四つ出しについて(1)

2012年10月28日 22:03

 (ブログが滞ってまして、気になっています。ちょっと忙しくしています。)
 先般、四つ出しについてのご質問があり、自分自身も下手なので、今その整理をしています。
 簡単に中間報告をします。
 蕎麦打ちの工程の中で、四つ出しは結構難しい作業です。
 それは、ひとつには生地の形が変化する様子をこの目で確認できないからです。

 たとえば、手でひと押しするごとに生地を展開して、その都度状況を確認しながら作業をすれば、多少はうまくいくと思います。でも、そんな悠長なことはできません。パッ、パッと決めたいわけです。

 そうなると、訓練によって感覚を磨くしかありませんが、その前に、一応は四つ出しのメカニズムを理解して、訓練の方向性くらいは把握しておくことが必要です。

 まず、以後のお話を進める便宜上、次のように名前を付けたいと思います。
 下の図のように、一番最初に巻棒に巻き込む部分を「第1コーナー」、次の部分を「第2コーナー」、以下順次「第3、第4コーナー」とします。

   4tudasi.jpg


まず次のようなことが言えると思います。

1 四つだしのメカニズムの第1ポイント
  回転させながら上から生地を押す訳ですから、より多く伸びるのは麺棒の下側になっている部分、つまり、番号で言えば第2コーナー側のエリアになります。(普通、内側に巻き込んだ第1コーナー側が圧迫されて良く伸びると考えられていますが、それは単なる先入観ではないかと思われます。)
 確かに、内側に巻きこまれた部分も、若干第1コーナーの方向に伸びるのですが、量的には少なくなります。その理由は、ここを参照してください。

 上のことは、たとえば、グランドをならすローラーをイメージしてもらえばよいと思います。

     roller.jpg

 仮にこういうもので(そば生地のような)物体を延すとしますと、前方側は良く伸びるはずですね。同時に、上からの圧がかかっていますから後方にも若干の伸びが生じます。(四つ出しでは、トントンとたたくような動作で押していくのでこの傾向は大きくなると思われます。)

 要は、四つ出しも巻き延しも、生地を展開した状態を考えるとわかりやすいと思いますが、いずれも「 前方に向かって行う 『 延し 』 」に他なりません。だから、基本的には前方側が伸びるのです。

2 メカニズムの第2ポイント
  内部に巻きこまれた第1コーナー側は、回転することで、どんどんきつく締まってきます。
  たとえば、新聞紙などを丸めてしっかりとした硬い棒を作る場合、上から押さえて転がしますね。
  
     sinbunsi.jpg

  このように押さえながら回転を続けると、たるみが取れて行って内部側がどんどん締まってきて、内側は窮屈な状態になっていきます。

  こうなると、内側にある第1コーナーの先端部分付近には伸びていく隙間がありませんから、伸びにくくなっています。いわば頭打ちの状態なのです。(一方、第2コーナーは、フリーですから伸びる余地はたくさんあります。だから、更に伸びやすいということになります。)
  このようなことから、一回目の四つだし作業のあとの第1コーナーと第2コーナーの形を比較すると、第1コーナーの方がなだらか(Rが大きい)になっています。

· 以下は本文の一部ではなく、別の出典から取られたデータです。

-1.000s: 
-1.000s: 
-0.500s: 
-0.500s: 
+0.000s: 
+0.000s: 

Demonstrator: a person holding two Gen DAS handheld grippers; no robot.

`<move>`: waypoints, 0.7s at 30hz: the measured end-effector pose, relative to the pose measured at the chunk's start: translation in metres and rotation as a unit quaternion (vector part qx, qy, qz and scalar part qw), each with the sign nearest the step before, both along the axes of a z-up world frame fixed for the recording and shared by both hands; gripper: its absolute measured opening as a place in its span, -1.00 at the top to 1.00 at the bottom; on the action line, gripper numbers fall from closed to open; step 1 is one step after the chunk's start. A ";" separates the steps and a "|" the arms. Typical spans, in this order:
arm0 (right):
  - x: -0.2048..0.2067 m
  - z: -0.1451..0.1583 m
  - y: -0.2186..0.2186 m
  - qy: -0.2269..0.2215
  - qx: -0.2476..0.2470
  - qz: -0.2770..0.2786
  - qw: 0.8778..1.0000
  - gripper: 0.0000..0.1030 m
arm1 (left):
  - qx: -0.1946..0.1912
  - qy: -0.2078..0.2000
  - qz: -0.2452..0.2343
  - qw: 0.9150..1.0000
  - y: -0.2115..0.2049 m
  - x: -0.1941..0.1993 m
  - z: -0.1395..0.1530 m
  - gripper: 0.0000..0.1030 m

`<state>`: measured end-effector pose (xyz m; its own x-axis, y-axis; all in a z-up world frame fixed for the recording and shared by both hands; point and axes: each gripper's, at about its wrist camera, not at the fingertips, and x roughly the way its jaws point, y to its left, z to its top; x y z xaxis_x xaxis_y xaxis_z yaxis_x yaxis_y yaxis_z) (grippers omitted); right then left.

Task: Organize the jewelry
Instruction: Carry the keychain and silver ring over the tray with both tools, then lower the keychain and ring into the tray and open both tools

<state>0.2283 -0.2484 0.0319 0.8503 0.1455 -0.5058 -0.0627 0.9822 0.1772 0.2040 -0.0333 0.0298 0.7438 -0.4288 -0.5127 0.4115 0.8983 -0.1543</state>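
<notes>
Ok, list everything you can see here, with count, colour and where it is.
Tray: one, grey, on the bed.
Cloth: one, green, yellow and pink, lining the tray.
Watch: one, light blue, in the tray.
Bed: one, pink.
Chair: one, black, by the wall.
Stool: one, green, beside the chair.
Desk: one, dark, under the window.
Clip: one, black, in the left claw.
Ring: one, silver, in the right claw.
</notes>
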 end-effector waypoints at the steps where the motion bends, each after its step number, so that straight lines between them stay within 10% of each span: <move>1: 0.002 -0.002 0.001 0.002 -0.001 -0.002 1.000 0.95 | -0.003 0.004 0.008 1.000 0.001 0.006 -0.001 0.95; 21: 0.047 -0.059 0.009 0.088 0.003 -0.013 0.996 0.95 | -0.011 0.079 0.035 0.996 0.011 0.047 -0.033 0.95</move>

  ところが、実際に、内側の方(第1コーナー)が良く伸びるケースがあります。
  これをもって、内側が良く伸びるという迷信?ができたのだと思いますが、この場合の形を見ると大体はいびつな形になっているようです。極端には、凸凹のある、いわゆる富士山になる場合があります。
  どうしてこうなるのでしょうか。

  原因として、次のようなことが考えられます。
  case1 生地が柔らかい
  柔らかい生地というのは、非常に変形しやすいという性質を持っています。押さえると容易に薄くなるし、形も尖がったりします。こういう柔らかいものが、第1コーナー付近の非常に窮屈で隙間が無いところに挟まった状態で、上から圧力がかかるとどうなるでしょうか。

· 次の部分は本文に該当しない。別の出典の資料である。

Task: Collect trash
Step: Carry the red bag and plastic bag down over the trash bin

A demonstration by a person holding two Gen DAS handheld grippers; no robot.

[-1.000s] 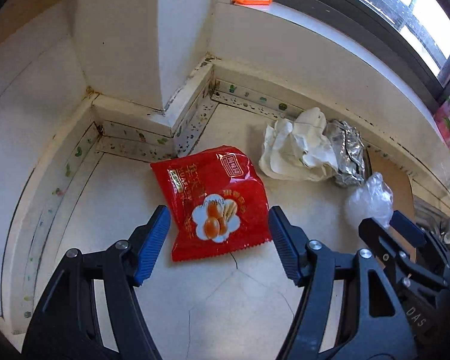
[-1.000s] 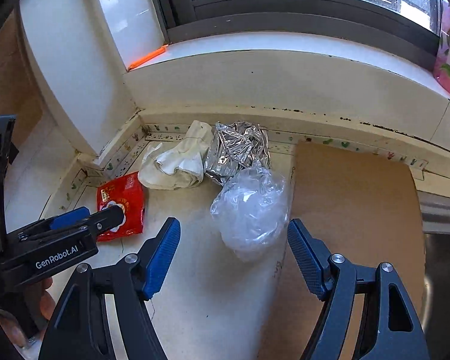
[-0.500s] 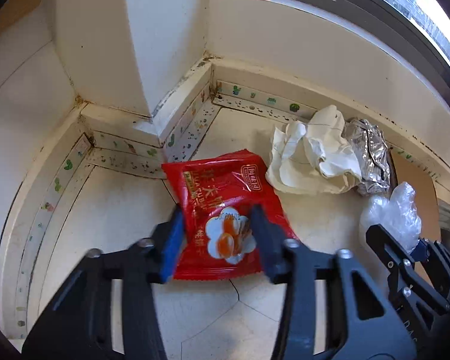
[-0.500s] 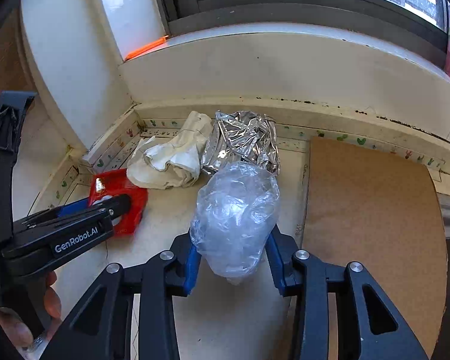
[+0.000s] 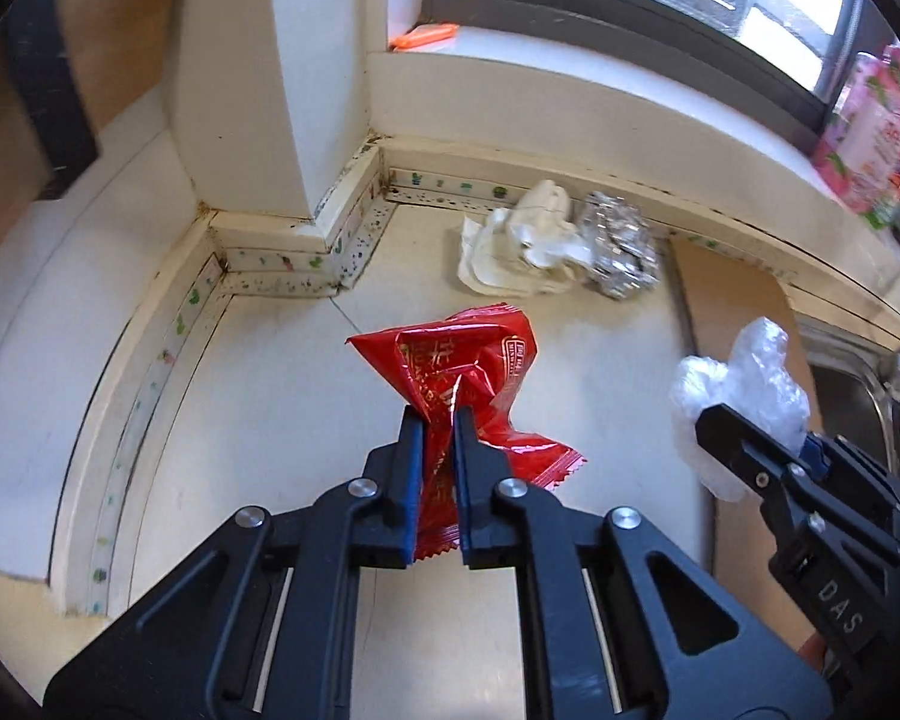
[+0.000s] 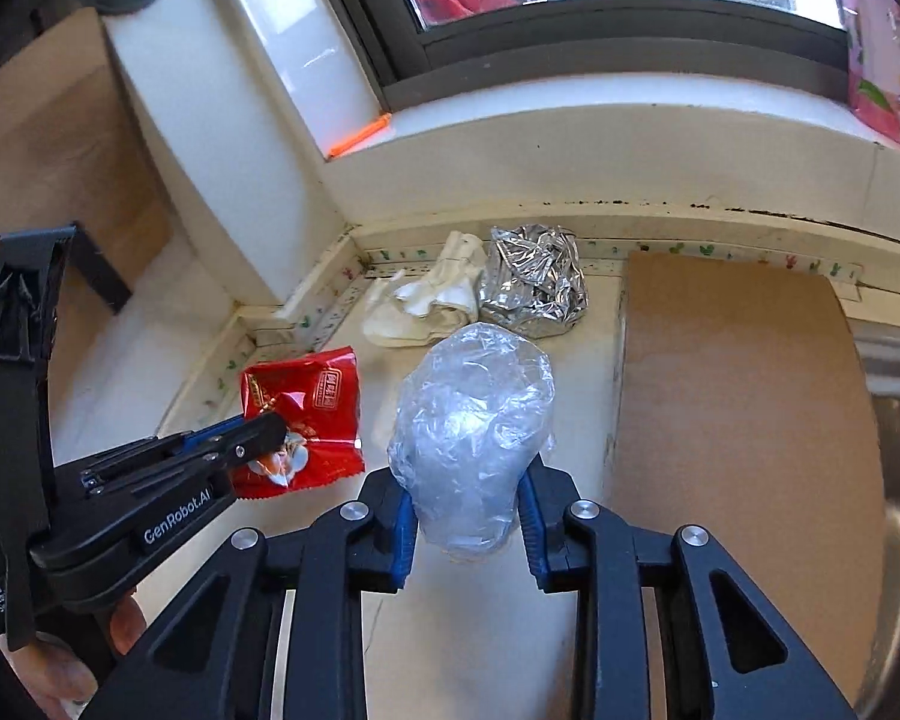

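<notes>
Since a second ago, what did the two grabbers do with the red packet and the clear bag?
The left gripper has just closed on the red snack packet, crumpling and lifting it off the counter. The right gripper has just closed on the clear plastic bag and raised it. The white tissue and foil wad stayed by the wall.

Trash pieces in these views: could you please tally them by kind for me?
Red snack wrapper: 1
Clear crumpled plastic bag: 1
White crumpled paper: 1
Crumpled silver foil: 1
Total: 4
</notes>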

 完璧に隙間が存在しない状態だと伸びることはできません。しかし、実際には、生地には厚いところ薄いところがあって、薄い箇所にわずかな隙間が存在しますので、圧力が加えられた生地がその隙間に向けて、部分的ににゅるにゅると伸びていくわけです。そして、その微妙な隙間の形に沿うようにして、尖がった形や富士山の形ができるわけです。
 伸びた部分を良く見ると、大抵の場合薄くなっておりますから、そのことを裏付けているのではないかと思います。

 (※「柔らかいと変形し易い」ということは、「過剰な強い力をかけると(硬くても)変形しやすい」ということと同じですから、厳密には、「生地の硬度」と「力の強弱」との相対的関係となり、単に「柔らかいと…」とはいえません。しかし、通常は、あまり大きな力は加えませんから、上のような捕らえ方でよいのかな、と思います。)

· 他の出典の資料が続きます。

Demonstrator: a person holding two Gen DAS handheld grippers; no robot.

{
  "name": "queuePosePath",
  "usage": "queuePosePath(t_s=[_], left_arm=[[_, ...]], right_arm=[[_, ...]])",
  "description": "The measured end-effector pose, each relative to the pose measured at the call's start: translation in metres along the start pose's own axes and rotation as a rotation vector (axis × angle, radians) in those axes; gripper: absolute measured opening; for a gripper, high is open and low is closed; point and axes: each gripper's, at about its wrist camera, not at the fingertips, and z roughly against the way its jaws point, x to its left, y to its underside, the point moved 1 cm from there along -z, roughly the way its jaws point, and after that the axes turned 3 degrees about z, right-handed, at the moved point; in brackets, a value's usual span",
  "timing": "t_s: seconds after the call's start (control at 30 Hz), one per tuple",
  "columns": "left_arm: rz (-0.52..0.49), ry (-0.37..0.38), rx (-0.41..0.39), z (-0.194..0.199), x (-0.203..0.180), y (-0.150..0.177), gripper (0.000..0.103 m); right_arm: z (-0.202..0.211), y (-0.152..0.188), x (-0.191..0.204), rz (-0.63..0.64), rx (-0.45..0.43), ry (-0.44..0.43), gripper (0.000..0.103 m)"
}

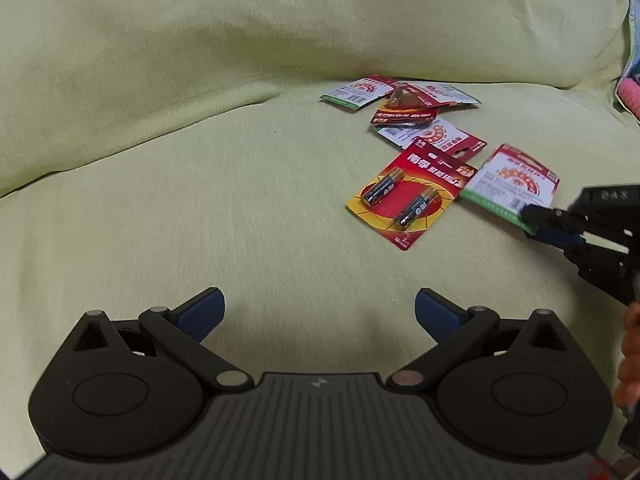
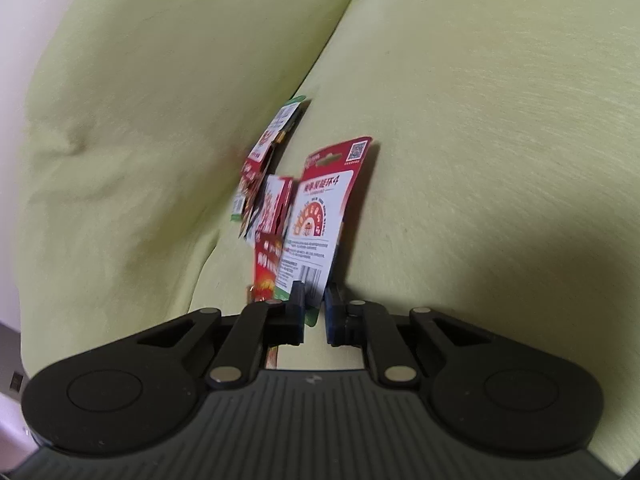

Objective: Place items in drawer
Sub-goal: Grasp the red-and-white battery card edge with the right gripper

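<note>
A battery pack [image 2: 320, 216], lying back side up with its white label, barcode and QR code showing, is pinched at its green barcode end between the fingers of the right gripper [image 2: 314, 312], which are clenched on the card's edge. In the left wrist view the same pack [image 1: 510, 186] rests on a yellow-green sofa cushion [image 1: 200, 208], its near corner taken by the right gripper [image 1: 538, 220] reaching in from the right edge. Just beside it to the left lies a second pack [image 1: 412, 196], face up, red and yellow, with two dark batteries under its blister, one corner touching or slightly overlapping the held card. Farther back, near the crease where the seat meets the backrest cushion [image 1: 280, 32], more packs lie in a loose overlapping pile [image 1: 404, 108], some face up and some face down. The left gripper [image 1: 319, 314] hovers over bare cushion well apart from the packs, its blue-padded fingers [image 1: 200, 314] spread wide and holding nothing. A bit of the person's hand [image 1: 630, 360] shows at the right edge. A drawer is not visible in either view.
</note>
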Motion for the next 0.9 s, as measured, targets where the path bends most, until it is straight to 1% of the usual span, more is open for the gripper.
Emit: queuePosePath(t_s=[0.03,0.1,0.17,0.27,0.37,0.4,0.47,0.5,0.57,0.6,0.7,0.8,0.9], left_arm=[[-0.001,0.001,-0.001,0.001,0.0,0.001,0.102],[-0.002,0.005,-0.001,0.004,-0.001,0.002,0.102],[-0.002,0.012,0.0,0.006,-0.001,0.004,0.102],[-0.003,0.021,0.006,0.01,-0.003,0.009,0.102],[-0.005,0.032,0.013,0.012,-0.007,0.014,0.102],[-0.005,0.035,0.017,0.012,-0.008,0.015,0.102],[-0.006,0.038,0.022,0.013,-0.009,0.017,0.102],[-0.006,0.038,0.024,0.012,-0.009,0.018,0.102],[-0.002,0.038,0.027,0.012,-0.008,0.019,0.102],[0.001,0.037,0.029,0.011,-0.007,0.019,0.102],[0.01,0.037,0.033,0.008,-0.006,0.019,0.102],[0.008,0.035,0.038,0.005,-0.006,0.02,0.102],[0.012,0.035,0.042,0.004,-0.004,0.021,0.102]], right_arm=[[0.007,0.003,0.001,0.01,0.012,-0.012,0.006],[0.019,0.008,0.003,0.036,0.041,-0.032,0.005],[0.036,0.015,0.004,0.067,0.061,-0.025,0.004],[0.057,0.025,0.0,0.071,0.078,-0.016,0.004],[0.068,0.03,-0.005,0.074,0.082,-0.002,0.005],[0.07,0.031,-0.006,0.085,0.08,0.008,0.007],[0.073,0.032,-0.01,0.101,0.064,0.025,0.008],[0.079,0.035,-0.015,0.106,0.056,0.017,0.01],[0.074,0.033,-0.015,0.116,0.045,0.0,0.011],[0.071,0.032,-0.014,0.12,0.042,-0.008,0.013],[0.052,0.028,-0.013,0.121,0.064,-0.028,0.015],[0.034,0.026,-0.012,0.13,0.085,-0.049,0.014],[0.023,0.023,-0.004,0.188,0.109,-0.059,0.012]])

  case2 丸延しの縁辺部の形や厚さが一様でない
  これは、もう見たとおりです。
  全体に均一な圧力をかけると、形が凸になった箇所や厚みのある箇所が出っ張ります。

  case3 手で加えられた圧力が局所に片寄っている
  良く言われる理由がこれです。
  そこの所を押しているからそこが伸びるのだ、というわけです。
  が、これは少し違うのではないか、と思います。
  毎回同じような手の使い方で作業をしているにも関わらず、尖んがりや富士山という現象が発生したりしなかったりするからです。
  富士山の部分が、細かいぎざぎさになる理由も、これではうまく説明できません。

  つまり、生地が柔らかかったり(≒過剰な圧力がかかったり)、縁辺部に凹凸があると、内側に巻き込まれた部分(第1コーナー)が窮屈になっているので、薄くて尖った形になりやすい、ということだと思われます。

 
 …というところが中間報告です。
 皆様、今度打つときに、上のことを念頭にして状況をよく観察して見てください。